Полчаса назад я сорвался и накричал ни Милену. Я был не прав, а она кругом права, но она промолчала. Потому что все не имело никакого значения. Мальчик умер. Он лежал неживой в длинном сумрачном зале на Лубянке и уже не мог мне сказать того, что хотел. Он был еще жив вчера, когда вдруг позвонил мне и кричал в трубку Милене, что это очень-очень важно. Что это смерти подобно. Вот она и смерть – приходит, когда не зовут. Он искал меня вчера, а я вчера месил жирную грязь на подмосковном полигоне и старался переорать дизель танка Т-72. И радовался, дурак, когда дивизия слышала меня, а не дизель. Когда я приехал домой вчера ночью и еще час ворочался в постели, раздумывая, ЧТО заставило его позвонить после трех лет молчания, – мальчик уже был мертв. А назавтра он не позвонил, потому что лежал на столе в длинном зале. Вместо него мне позвонили они и сказали: приезжайте.

Он лежал на столе и очень был похож на живого.

Только лицо. При жизни он никогда не стал бы так страшно пудрить лицо. Только рука, вывернутая так, словно лежала отдельно от тела. Только шея, повязанная нелепым платком, который при жизни он бы никогда не повязал.

– Что с ним было? – спросил я у низенького лысого генерала, который привел меня в зал. Я ничуть не сомневался, что он соврет, но все равно надеялся.

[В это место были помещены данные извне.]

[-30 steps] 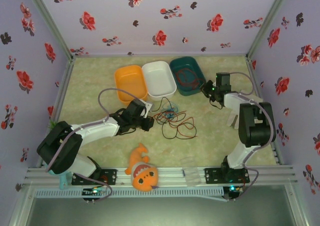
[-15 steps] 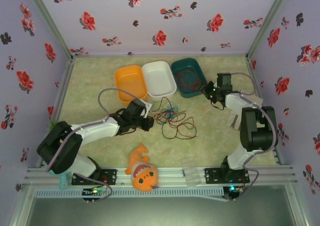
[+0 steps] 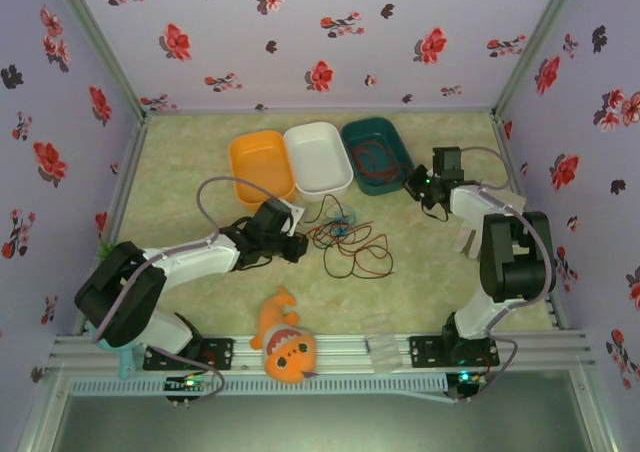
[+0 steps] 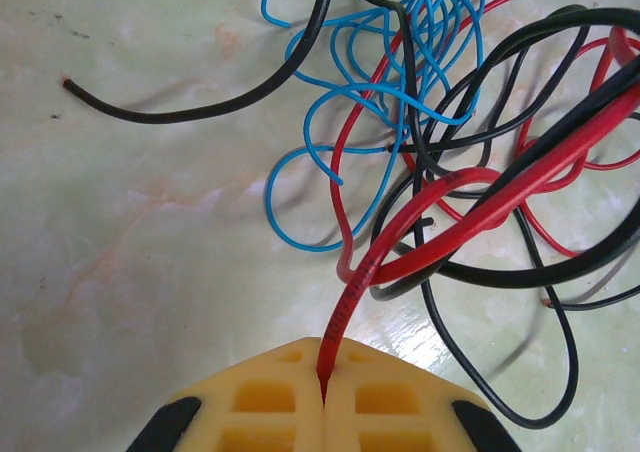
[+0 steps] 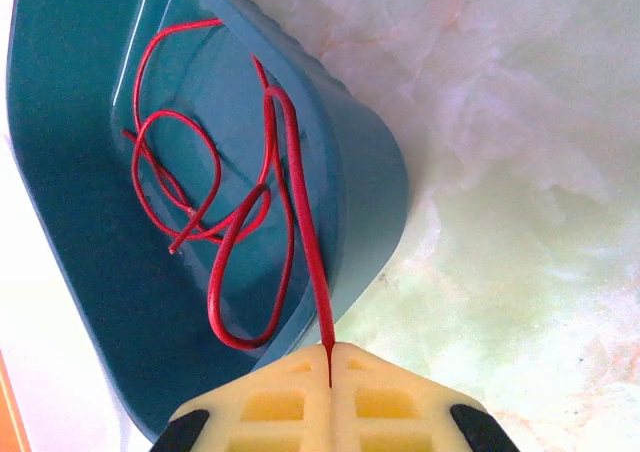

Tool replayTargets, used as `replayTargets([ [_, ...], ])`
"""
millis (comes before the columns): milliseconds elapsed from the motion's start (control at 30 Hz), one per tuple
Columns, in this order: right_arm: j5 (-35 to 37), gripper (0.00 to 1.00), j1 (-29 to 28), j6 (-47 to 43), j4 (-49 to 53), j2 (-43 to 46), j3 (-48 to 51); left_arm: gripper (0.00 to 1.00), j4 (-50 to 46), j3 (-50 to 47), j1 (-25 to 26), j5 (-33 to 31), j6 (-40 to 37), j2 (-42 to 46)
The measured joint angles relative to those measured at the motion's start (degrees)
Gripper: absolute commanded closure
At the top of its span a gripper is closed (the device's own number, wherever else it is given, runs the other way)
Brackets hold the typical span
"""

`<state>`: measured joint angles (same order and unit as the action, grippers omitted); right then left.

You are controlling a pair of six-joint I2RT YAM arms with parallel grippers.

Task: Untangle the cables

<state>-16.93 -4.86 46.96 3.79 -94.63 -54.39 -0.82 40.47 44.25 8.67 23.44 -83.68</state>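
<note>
A tangle of red, black and light blue cables lies mid-table. My left gripper sits at its left edge. In the left wrist view this gripper is shut on a red cable, which rises from the pads into the knot with the blue cable and the black cable. Another red cable lies coiled in the teal bin. My right gripper is shut on that cable's end just outside the bin's wall. In the top view it is at the bin's right corner.
An orange bin and a white bin stand side by side left of the teal one. An orange plush fish lies at the near edge beside a clear plastic piece. Flowered walls close three sides.
The right gripper has shifted slightly right and toward the near side, with the red cable in it. The left arm has not moved.
</note>
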Motion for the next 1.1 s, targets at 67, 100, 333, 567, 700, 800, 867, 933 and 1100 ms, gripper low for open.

– Несчастный случай, – ответил лысый чекистский генерал, глядя куда-то вбок. – Автомобильная авария. Я вам искренне соболезную.

Если взять танковое орудие… Да что там орудие. Если взять хороший башенный пулемет, здесь все можно превратить в полигон. И лживого лысого генерала, и весь его корпус жандармов.

Вместо этого я сказал:

– Автомобильный случай, выходит. Ну да.

Лживый генерал, скорее всего, был ни при чем и врал по привычке. Потому что чекисты не умеют не врать. Только мой мальчик сказал бы мне правду. За три года, когда он служил на Лубянке и не звонил мне, мой мальчик не смог бы выучиться врать. Он был еще неопытным чекистом и потому позволил себя убить. Он ведь и пошел служить на Лубянку мне назло. Когда я привез домой Милену, он тут же без слов собрал свой чемоданчик. Когда-то я сказал ему – давно, еще при жизни Веры: «Настоящий офицер никогда не пойдет в жандармы». Не помню, где это я услышал или вычитал. Но он не забыл. И он пошел работать именно на Лубянку. Он вообще помнил все мелочи, хотя мог упустить самые важные вещи. Но вчера как раз я, перекрикивая танк, упустил самую важную вещь в моей жизни. И уж точно – в его жизни.